**The problem:**
Would you copy exactly the lines in the data below from the one that has "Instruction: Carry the" through the one that has "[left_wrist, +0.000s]", dropping any pictures?

**Supplied data:**
_ _ _ _ _
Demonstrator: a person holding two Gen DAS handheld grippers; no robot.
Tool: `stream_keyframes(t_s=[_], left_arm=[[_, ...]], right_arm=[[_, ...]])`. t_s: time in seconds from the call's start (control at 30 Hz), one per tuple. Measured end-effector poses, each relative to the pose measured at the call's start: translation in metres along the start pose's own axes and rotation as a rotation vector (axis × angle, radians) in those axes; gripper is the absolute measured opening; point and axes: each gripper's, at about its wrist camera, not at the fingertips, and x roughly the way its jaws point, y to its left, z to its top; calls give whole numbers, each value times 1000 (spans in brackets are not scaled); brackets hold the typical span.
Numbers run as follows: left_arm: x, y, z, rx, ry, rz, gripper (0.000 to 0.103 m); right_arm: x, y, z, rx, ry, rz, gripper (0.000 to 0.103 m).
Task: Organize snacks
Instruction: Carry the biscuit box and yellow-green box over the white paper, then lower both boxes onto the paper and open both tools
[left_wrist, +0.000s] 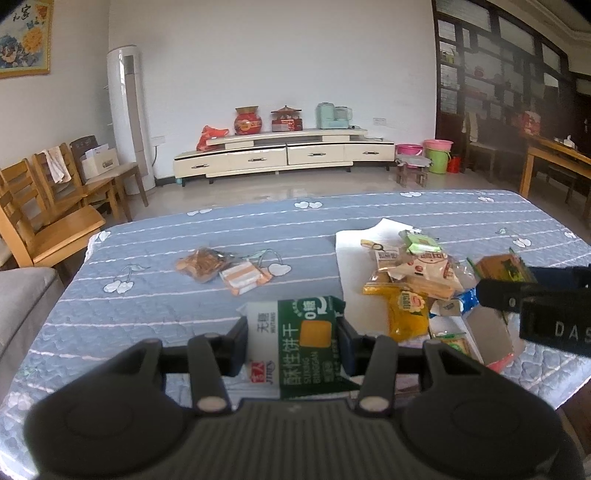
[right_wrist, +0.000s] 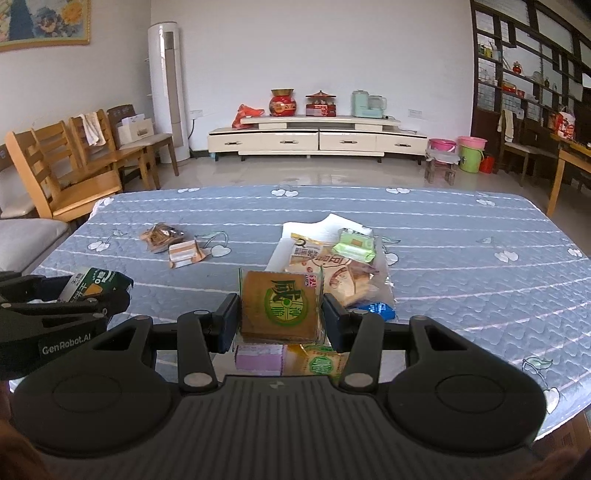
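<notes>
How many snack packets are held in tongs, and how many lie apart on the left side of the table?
Held in tongs: 2, the green-and-white biscuit packet and the brown cracker packet
Lying apart on the left: 2, the brown snack bag and the orange-and-white packet
Total: 4

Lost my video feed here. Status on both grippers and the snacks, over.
Left gripper shut on green-white biscuit pack. Right gripper shut on brown cracker pack. Snack pile ahead, path clear.

table cover: quilted matt cloth | snack packets: glossy plastic film | grippers: matt black plastic | chairs: wood
</notes>
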Motion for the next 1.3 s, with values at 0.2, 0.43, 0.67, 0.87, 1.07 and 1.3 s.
stream_keyframes(t_s=[0.2, 0.43, 0.67, 0.87, 1.07, 1.3], left_arm=[[3, -7, 2, 10, 0, -14, 47], [6, -15, 3, 27, -1, -29, 47], [8, -25, 7, 44, -8, -51, 47], [11, -37, 11, 61, -13, -85, 47], [15, -49, 16, 78, -23, -121, 47], [24, -64, 15, 104, -19, -162, 47]], right_arm=[[-2, -4, -1, 18, -6, -29, 59], [-3, -2, -3, 37, -9, -55, 59], [-2, 1, -2, 53, -14, -72, 59], [1, -3, 2, 72, -18, -94, 59], [6, -13, 6, 99, -20, -125, 59], [18, -17, 2, 119, 0, -120, 59]])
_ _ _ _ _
**Your solution:**
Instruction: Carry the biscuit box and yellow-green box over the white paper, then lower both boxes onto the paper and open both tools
[left_wrist, +0.000s] 

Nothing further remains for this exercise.